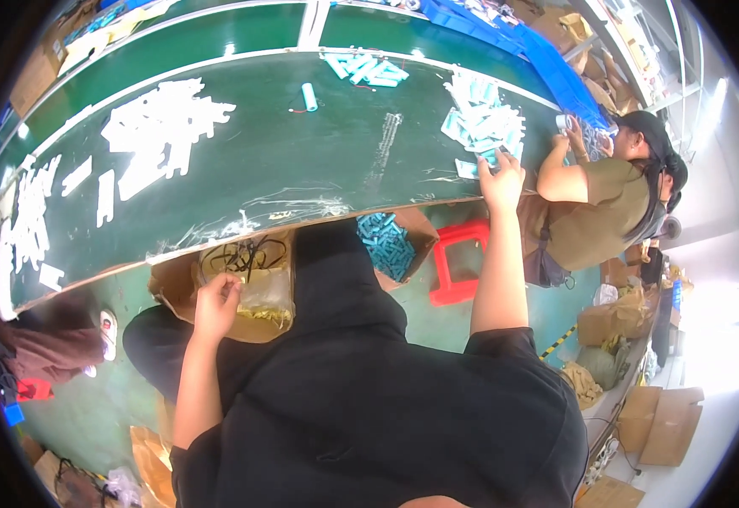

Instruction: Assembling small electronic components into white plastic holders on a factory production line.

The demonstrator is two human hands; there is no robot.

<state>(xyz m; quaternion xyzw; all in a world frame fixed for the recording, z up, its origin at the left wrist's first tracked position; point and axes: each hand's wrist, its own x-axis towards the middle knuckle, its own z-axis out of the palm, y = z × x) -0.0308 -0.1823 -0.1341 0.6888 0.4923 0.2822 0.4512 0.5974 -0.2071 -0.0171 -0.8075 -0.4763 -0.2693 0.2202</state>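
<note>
Fingers (507, 159) of the right hand (501, 179) are bent and partly spread, the thumb standing apart, over the near edge of a heap of pale blue pieces (481, 118) at the right of the green table (319, 161). A teal piece (490, 157) shows just beside the fingertips; whether it is gripped cannot be told.

The left hand (215, 306) is half curled, thumb close to the forefinger, raised over an open carton (175, 288) below the table edge. Whether anything is pinched there cannot be told. Dark cables (253, 256) and clear plastic (268, 290) lie in that carton.

Farther out, a lone light blue cylinder (309, 97) rests on the table, well apart from the heap, with a smaller group of cylinders (365, 68) near the far rim. White pieces (158, 127) spread across the table's left part. Below the near edge, another box (421, 233) holds many blue cylinders (384, 245), beside a red stool (451, 294). At the right, a co-worker (602, 199) in an olive shirt reaches to the table, near blue trays (556, 76).
</note>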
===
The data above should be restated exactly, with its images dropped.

Instruction: Assembling small electronic components into white plastic holders on a factory production line.

The demonstrator is two human hands; there is no robot.

<state>(xyz m; quaternion xyzw; all in a world frame fixed for the recording, z up, its origin at the left wrist's first tracked position; point and axes: each hand's wrist, its own x-axis towards the middle knuckle, its own z-axis out of the palm, y = z × x) -0.0308 -0.1823 -0.1341 0.6888 0.4923 0.2822 0.4512 0.5974 -0.2071 -0.0171 -0.8075 -0.4763 -0.2693 0.2202</state>
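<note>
Fingers (507, 159) of the right hand (501, 179) are bent and partly spread, the thumb standing apart, over the near edge of a heap of pale blue pieces (481, 118) at the right of the green table (319, 161). A teal piece (490, 157) shows just beside the fingertips; whether it is gripped cannot be told.

The left hand (215, 306) is half curled, thumb close to the forefinger, raised over an open carton (175, 288) below the table edge. Whether anything is pinched there cannot be told. Dark cables (253, 256) and clear plastic (268, 290) lie in that carton.

Farther out, a lone light blue cylinder (309, 97) rests on the table, well apart from the heap, with a smaller group of cylinders (365, 68) near the far rim. White pieces (158, 127) spread across the table's left part. Below the near edge, another box (421, 233) holds many blue cylinders (384, 245), beside a red stool (451, 294). At the right, a co-worker (602, 199) in an olive shirt reaches to the table, near blue trays (556, 76).
</note>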

Nothing further is needed for this answer.